The testing methodology involved some of the following scenarios:
- Bad Likert Judge (keylogger generation): An attempt was made to obtain instructions for creating a data exfiltration tool and a keylogger code, which is a type of malware that logs keystrokes.
- Bad Likert judge (data exfiltration): the Bad Likert judge technique was used, this time focusing on data exfiltration methods.
- Bad Likert Judge (phishing email generation): This test used Bad Likert Judge to attempt to generate phishing emails, a common social engineering tactic.
- Crescendo (construction of a Molotov cocktail): using the Crescendo technique, the indications were gradually increased until they became instructions for building a Molotov cocktail.
- Crescendo (methamphetamine production): Similar to the Molotov cocktail test, we use Crescendo to try to get instructions for producing methamphetamine.
- Deceptive Delight (SQL Injection): The Deceptive Delight campaign was tested to create SQL injection commands to enable part of an attacker's toolset.
- Deceptive Delight (DCOM object creation): This test sought to generate a script that relies on DCOM to execute commands remotely on Windows machines.

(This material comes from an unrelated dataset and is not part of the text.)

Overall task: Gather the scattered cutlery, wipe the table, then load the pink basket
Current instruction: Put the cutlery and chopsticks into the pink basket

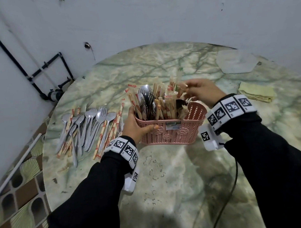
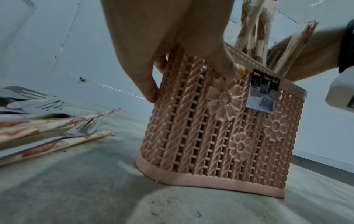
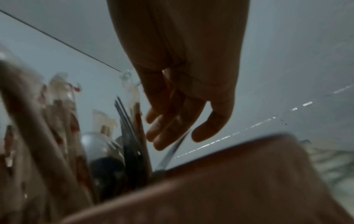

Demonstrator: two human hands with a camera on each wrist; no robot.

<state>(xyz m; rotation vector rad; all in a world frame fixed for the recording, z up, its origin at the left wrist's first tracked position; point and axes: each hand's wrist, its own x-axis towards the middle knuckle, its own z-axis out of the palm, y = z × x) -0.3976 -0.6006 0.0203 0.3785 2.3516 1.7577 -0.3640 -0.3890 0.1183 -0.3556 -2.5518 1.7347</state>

These various test scenarios made it possible to assess DeepSeek's resilience against a variety of jailbreaking techniques and in various categories of prohibited content. By focusing on both code generation and instructional content, we sought to gain a comprehensive understanding of LLM vulnerabilities and the potential risks associated with their misuse.
Conclusion
Unit 42's investigation into DeepSeek's vulnerability to jailbreaking techniques revealed a susceptibility to tampering. The jailbreaks Bad Likert Judge, Crescendo, and Deceptive Delight managed to successfully bypass LLM's security mechanisms. They got a variety of harmful results, from detailed instructions for creating dangerous items like Molotov cocktails to generating malicious code for attacks like SQL injection and lateral movement.

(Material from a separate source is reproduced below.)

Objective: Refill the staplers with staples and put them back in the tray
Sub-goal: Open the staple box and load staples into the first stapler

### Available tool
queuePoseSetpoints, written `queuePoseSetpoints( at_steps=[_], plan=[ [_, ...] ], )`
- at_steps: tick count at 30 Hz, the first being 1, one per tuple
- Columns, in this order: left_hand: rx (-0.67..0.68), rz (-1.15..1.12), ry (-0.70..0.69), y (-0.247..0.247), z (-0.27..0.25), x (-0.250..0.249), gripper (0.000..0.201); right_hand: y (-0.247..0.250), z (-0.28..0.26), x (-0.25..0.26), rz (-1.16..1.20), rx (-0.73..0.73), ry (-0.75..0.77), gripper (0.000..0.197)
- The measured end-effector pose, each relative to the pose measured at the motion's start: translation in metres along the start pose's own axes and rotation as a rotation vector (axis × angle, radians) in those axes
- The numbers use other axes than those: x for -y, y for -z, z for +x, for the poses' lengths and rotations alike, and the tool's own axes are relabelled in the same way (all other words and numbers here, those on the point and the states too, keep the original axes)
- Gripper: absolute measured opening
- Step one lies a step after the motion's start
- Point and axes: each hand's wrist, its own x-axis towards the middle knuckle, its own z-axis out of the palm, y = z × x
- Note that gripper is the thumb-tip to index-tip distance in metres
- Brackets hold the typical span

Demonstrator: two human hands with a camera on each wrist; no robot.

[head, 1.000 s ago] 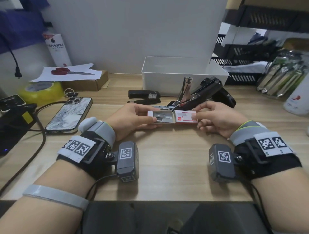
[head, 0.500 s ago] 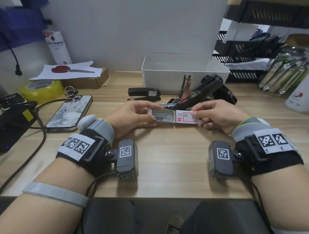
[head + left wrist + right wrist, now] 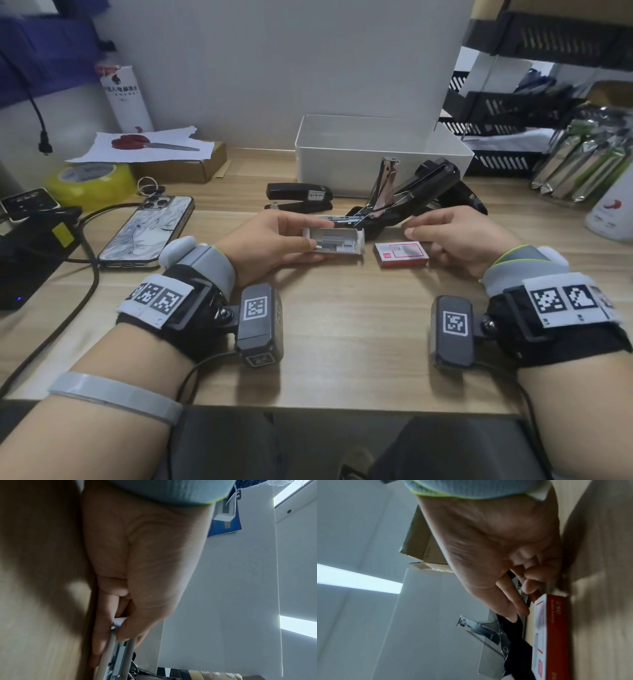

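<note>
My left hand (image 3: 320, 233) pinches the white inner drawer (image 3: 337, 241) of a staple box, with silver staple strips showing inside; the left wrist view shows the fingers (image 3: 101, 639) round the drawer (image 3: 118, 655). The red sleeve (image 3: 400, 255) (image 3: 556, 635) lies flat on the desk. My right hand (image 3: 411, 229) (image 3: 524, 599) hovers just beside it, loosely curled and holding nothing. Behind the hands a large black stapler (image 3: 407, 202) (image 3: 488, 631) stands swung open with its metal magazine up. A small shut stapler (image 3: 299, 198) and another black one (image 3: 462, 200) lie before the white tray (image 3: 376, 154).
A phone (image 3: 147, 229), yellow tape roll (image 3: 90, 178), cables and a black device sit on the left. Scissors (image 3: 150, 144) lie on paper over a cardboard box. Black mesh trays (image 3: 513, 102) and foil packets (image 3: 582, 161) stand on the right.
The white drawer has come fully out of the red sleeve. My right hand has let go of the sleeve, which now lies on the desk; my left hand keeps the drawer.
</note>
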Motion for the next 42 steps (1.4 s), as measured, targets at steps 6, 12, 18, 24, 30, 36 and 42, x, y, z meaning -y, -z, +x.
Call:
queuePoseSetpoints(
  at_steps=[6,12,18,24,30,36,42],
  plan=[
    [0.007,-0.051,0.054,0.001,0.0,-0.005,0.04,-0.021,-0.023,0.049,-0.248,0.208,0.415,0.008],
    [0.037,-0.061,0.089,0.0,-0.004,-0.008,0.042,-0.052,-0.015,0.07,-0.681,0.284,0.5,0.017],
    [0.043,-0.082,0.104,0.003,-0.003,-0.008,0.042,-0.062,-0.012,0.076,-0.824,0.242,0.538,0.021],
    [0.042,-0.042,0.07,0.002,-0.005,-0.008,0.045,-0.064,-0.011,0.078,-0.877,0.256,0.52,0.027],
    [0.053,0.029,0.049,0.004,-0.006,-0.009,0.047,-0.067,-0.012,0.079,-0.959,0.275,0.529,0.015],
    [0.03,0.068,0.039,0.004,-0.006,-0.007,0.034,-0.066,-0.01,0.079,-0.937,0.262,0.511,0.006],
    [-0.011,0.181,0.028,0.007,-0.006,-0.008,0.027,-0.064,-0.006,0.076,-0.909,0.258,0.514,0.008]
  ],
)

While DeepSeek's initial responses often seemed benign, in many cases, the carefully crafted instructions below exposed the weakness of these initial safeguards. The LLM provided very detailed malicious instructions, demonstrating the potential for these seemingly harmless models to be weaponized for malicious purposes. The success of these three distinct jailbreaking techniques suggests the potential efficacy of other as-yet-undiscovered jailbreaking methods, highlighting the ongoing challenge of protecting LLMs against ever-evolving attacks.
"As LLMs are increasingly integrated into various applications, addressing these jailbreak methods is important to prevent their misuse and ensure the responsible development and implementation of this transformative technology," the researchers concluded.